Amara menarik nafas panjang. Mencoba berfikir lebih jernih dan tenang. Bisa saja dia blak-blakan menelpon bima, mencaci makinya atau langsung memutuskannya. Tapi dia ingin bermain cantik. Setidaknya, dia hanya ingin Bima mengakui perbuatannya.
Foto selfie tersebut dia lihat kembali baik-baik. Rupanya latar foto tersebut berada di rumah. Rumah Gita kah? Apa Bima sekarang sedang berada di rumah Gita? Kalau benar, Bima betul-betul cowo yang keterlaluan. Bisa-bisanya dia seperti itu. Akhirnya amara menekan layar ponselnya ke direct message binstagramnya Bima. "Ini Siapa?"

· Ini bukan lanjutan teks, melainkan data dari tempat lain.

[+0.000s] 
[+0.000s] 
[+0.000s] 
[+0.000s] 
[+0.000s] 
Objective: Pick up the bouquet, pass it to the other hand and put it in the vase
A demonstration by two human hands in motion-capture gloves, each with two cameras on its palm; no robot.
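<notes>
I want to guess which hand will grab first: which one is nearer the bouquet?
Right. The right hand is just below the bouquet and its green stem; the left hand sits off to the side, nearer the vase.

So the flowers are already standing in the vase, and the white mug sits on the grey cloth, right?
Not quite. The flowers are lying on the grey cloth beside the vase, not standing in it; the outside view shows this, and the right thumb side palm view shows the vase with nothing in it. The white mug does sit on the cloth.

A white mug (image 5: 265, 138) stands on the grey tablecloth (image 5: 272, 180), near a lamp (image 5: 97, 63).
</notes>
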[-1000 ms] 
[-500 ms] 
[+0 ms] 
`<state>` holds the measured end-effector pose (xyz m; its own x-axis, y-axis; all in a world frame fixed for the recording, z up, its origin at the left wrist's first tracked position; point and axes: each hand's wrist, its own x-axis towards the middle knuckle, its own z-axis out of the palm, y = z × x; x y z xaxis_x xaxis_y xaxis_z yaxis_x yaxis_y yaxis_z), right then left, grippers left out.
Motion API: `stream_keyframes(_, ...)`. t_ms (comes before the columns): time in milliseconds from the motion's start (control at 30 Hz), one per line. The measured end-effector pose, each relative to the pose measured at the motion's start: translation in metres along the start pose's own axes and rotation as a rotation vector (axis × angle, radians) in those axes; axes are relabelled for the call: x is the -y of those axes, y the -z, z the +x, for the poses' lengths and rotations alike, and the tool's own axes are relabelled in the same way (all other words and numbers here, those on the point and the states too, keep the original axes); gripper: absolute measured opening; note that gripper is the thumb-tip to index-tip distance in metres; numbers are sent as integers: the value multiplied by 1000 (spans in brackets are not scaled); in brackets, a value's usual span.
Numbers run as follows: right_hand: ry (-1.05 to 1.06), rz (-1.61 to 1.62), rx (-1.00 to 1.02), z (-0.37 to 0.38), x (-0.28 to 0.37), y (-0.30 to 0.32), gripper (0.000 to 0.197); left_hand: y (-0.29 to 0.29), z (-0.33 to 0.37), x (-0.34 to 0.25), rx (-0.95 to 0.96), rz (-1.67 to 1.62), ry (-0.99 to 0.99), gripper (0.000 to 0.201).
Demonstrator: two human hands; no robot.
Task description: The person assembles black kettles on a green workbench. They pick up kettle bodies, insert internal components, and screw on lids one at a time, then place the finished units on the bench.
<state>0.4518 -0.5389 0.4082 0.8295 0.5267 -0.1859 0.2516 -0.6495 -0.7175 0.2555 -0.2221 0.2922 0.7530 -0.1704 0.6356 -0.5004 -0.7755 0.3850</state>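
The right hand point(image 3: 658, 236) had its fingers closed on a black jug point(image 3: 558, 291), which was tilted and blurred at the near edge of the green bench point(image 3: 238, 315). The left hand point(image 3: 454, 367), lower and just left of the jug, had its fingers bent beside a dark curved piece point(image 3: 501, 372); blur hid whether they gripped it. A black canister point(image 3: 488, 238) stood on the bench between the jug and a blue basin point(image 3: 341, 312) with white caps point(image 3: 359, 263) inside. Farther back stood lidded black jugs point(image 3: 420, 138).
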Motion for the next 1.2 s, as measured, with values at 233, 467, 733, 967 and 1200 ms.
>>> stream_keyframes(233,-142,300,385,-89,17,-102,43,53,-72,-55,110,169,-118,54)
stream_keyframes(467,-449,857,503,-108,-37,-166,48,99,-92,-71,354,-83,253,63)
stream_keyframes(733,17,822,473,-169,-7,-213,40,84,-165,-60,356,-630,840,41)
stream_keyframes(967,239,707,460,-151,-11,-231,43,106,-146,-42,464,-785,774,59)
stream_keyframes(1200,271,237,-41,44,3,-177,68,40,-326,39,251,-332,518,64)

Lama sekali DM itu belum juga dibalas. Amara kesal menunggu, sehingga dia hilir mudik ke sana kemari di kamarnya. Kenapa Bima belum juga membalas sih? Apa mungkin dia sedang bersenang-senang bersama Gita. Lagi-lagi pikiran buruk masuk ke dalam otak Amara. Tapi bagaimana caranya seseorang tidak memiliki pikiran buruk jika perbuatannya demikian.
Tak lama kemudian terdengan notifikasi pesan masuk binstagram. Amara langsung meraih handphonenya dan melihat isi Binstagramnya.
“Ada di kosan? Dah makan belum? Aku bawain makan nih sekalian ya, tadi dapet diskon buy one get one”
Ternyata itu pesan dari Della, teman satu kosan Amara. Della sedang diluar rupanya, hubungan persahabatan mereka memang dekat walau tidak satu jurusan. Mungkin karena sama-sama anak rantau membuat merekaa menganggap keluarga satu sama lain. Sehingga jika memiliki rezeki lebih mereka saling membantu terutama dalam hal kebutuhan perut dan kuliah.
Amara tersenyum simpul. Dia bersyukur memiliki sahabat seperti Della, tetapi saat ini bukan chat Della yang dia harapkan. Dia mengharapkan keterangan dari Bima. Akhirnya karena sedikit lelah menunggu Amara jatuh tertidur.
***
“Aku butuh penjelasan Bim! Kamu gabisa kaya gini terus!” Amara sedikit meringis, matanya berkaca-kaca hampir menangis.
Bima tepat berdiri di depan Amara, mukanya kaku seakan menjelaskan sesuatu. Biasanya jika Amara hampir menangis seperti itu Bima langsung merangkulnya, memberikannya rasa nyaman. Tetapi sekarang Bima hanya berdiri mematung tanpa bergerak sedikitpun.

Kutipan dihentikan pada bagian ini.